The market had a strong first half of the year, but don’t expect the rest of 2013 to be as “spectacular,” Hugh Johnson, chairman and chief investment officer at Hugh Johnson Advisors, told “Nightly Business Report.”
The market hit record highs in the first half of 2013, with the S&P 500 gaining more than 12 percent, its best showing in 15 years.
That’s left the market “2 percent to 4 percent overvalued,” Johnson said. He expects a “good but not great and maybe even modest correction as we move through the third quarter.”
So what should investors do?
Johnson urged patience.
“Drag your feet,” he said. “Buy a little now and wait for that so-called correction that I think will be coming and then buy some more.”
While he thinks stocks are still the place to be, Johnson believes we have likely entered a bear market in bonds.

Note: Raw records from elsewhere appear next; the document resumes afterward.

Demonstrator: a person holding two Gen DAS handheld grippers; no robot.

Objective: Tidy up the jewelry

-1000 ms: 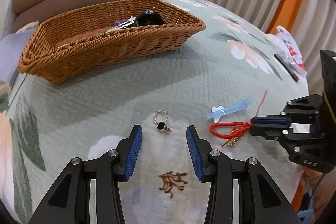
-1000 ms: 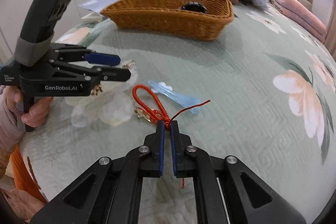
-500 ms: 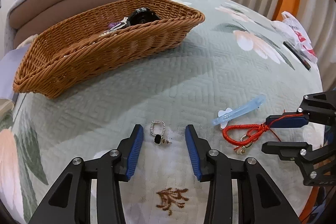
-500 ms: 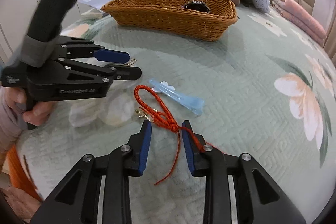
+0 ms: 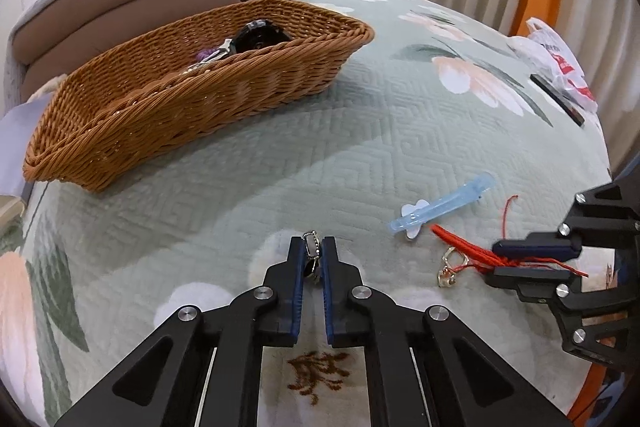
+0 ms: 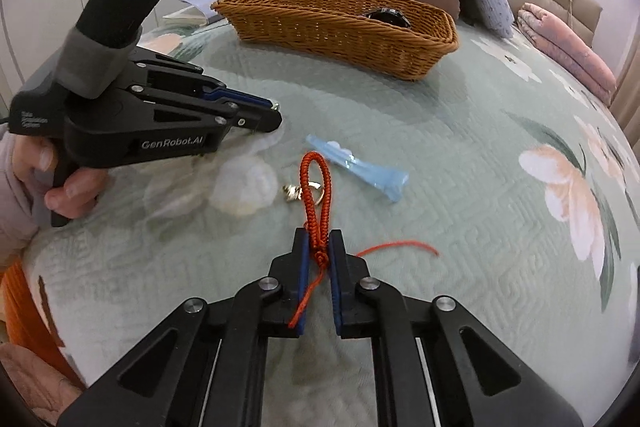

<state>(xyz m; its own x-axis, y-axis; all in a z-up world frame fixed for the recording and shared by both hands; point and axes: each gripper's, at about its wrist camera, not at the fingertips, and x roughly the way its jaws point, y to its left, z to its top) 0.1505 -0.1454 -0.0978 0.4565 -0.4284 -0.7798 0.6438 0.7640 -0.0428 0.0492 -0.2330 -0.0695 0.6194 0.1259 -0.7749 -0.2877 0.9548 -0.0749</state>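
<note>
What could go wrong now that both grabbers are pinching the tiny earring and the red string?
The earring is tiny and sits right at the tips of the left gripper, so it might slip out on the way to the wicker basket. The right gripper pinches the red cord bracelet only at its knot; the dangling loop and metal charm could snag the blue hair clip.
</note>
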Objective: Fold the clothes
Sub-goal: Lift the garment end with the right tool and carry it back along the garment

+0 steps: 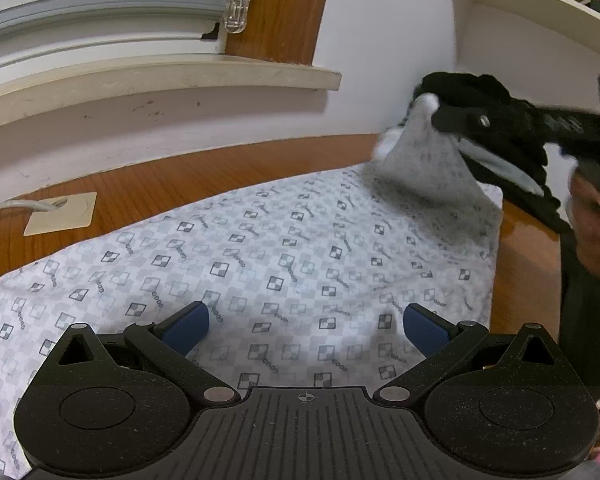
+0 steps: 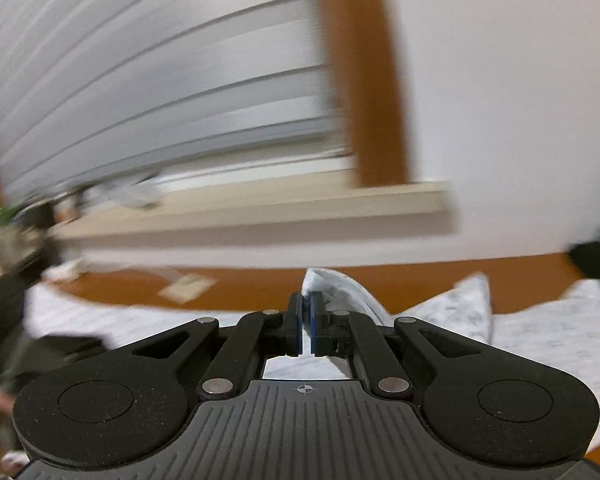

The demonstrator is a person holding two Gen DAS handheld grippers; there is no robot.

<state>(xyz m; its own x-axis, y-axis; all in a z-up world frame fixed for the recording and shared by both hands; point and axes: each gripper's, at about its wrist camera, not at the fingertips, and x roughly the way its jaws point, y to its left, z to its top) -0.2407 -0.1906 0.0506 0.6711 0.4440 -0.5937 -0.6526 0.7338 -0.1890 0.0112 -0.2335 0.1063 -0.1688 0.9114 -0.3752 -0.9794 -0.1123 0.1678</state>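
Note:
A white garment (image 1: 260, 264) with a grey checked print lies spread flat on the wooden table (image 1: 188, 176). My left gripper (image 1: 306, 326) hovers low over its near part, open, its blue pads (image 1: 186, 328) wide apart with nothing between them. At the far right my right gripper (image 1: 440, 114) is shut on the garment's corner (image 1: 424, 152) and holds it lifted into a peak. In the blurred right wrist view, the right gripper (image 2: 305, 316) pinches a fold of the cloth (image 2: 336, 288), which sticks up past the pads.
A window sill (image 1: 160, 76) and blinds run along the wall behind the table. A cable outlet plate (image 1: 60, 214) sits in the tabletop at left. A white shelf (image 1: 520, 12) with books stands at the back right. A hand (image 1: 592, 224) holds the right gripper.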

He suggests having at least 57.5 percent to 60 percent of your portfolio in stocks and the balance in bonds.
“The stock part of the portfolio is going to perform the best between now and the end of the year, and particularly between now and the end of 2014,” he noted.

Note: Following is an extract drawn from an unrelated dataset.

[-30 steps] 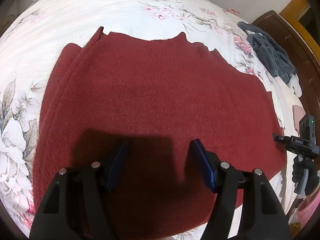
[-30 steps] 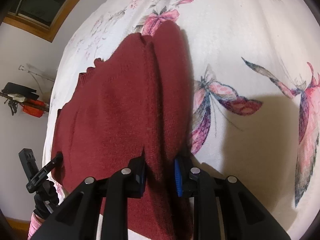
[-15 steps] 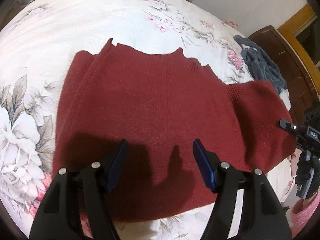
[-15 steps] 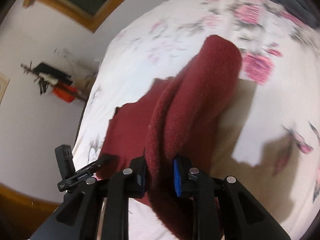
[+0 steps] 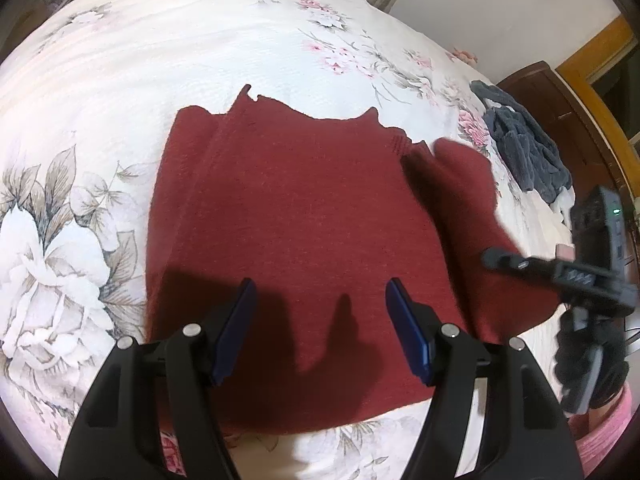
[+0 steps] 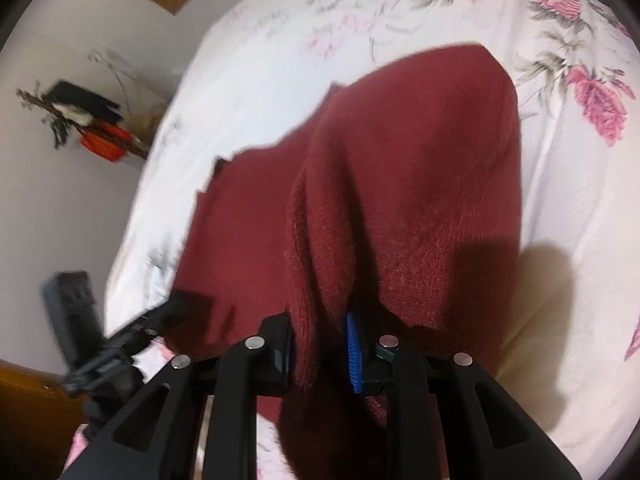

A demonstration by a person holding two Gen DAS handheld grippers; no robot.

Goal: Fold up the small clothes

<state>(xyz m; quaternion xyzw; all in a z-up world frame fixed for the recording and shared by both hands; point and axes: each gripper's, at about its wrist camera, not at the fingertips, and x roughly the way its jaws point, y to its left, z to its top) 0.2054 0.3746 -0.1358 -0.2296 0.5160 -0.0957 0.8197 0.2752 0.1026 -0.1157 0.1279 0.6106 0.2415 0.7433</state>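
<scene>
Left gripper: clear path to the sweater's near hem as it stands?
Probably yes. The left gripper is open above the red sweater, with nothing lying between its fingers and the near hem. The right gripper holds the sweater's other side, off to the right.

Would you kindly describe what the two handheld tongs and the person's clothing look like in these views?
The left tongs have matte black angular arms with triangular cut-outs, round silver pivot screws and flat blue pads. The right tongs are the same build; one blue pad looks ribbed. In the left view they carry a black box with a small green light. A pink sleeve shows beneath. No cables are visible.
</scene>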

“Look for the returns from the stock market to be roughly the 6 percent level through 2014 and maybe minus 1.5 percent in the bond market as a guess.”
If you are looking to add stocks to your portfolio, go with names that are working, he said, like Coach and Disney.
He also likes the financial sector, which “has been on fire,” because he thinks its margins are going to expand. First Republic and Fifth Third are two names on his list.
Lastly, Johnson said the health-care sector has been doing “extraordinarily well.” The price-earnings ratio is low and it has good dividend yields. Johnson likes Merck and Pfizer in that space.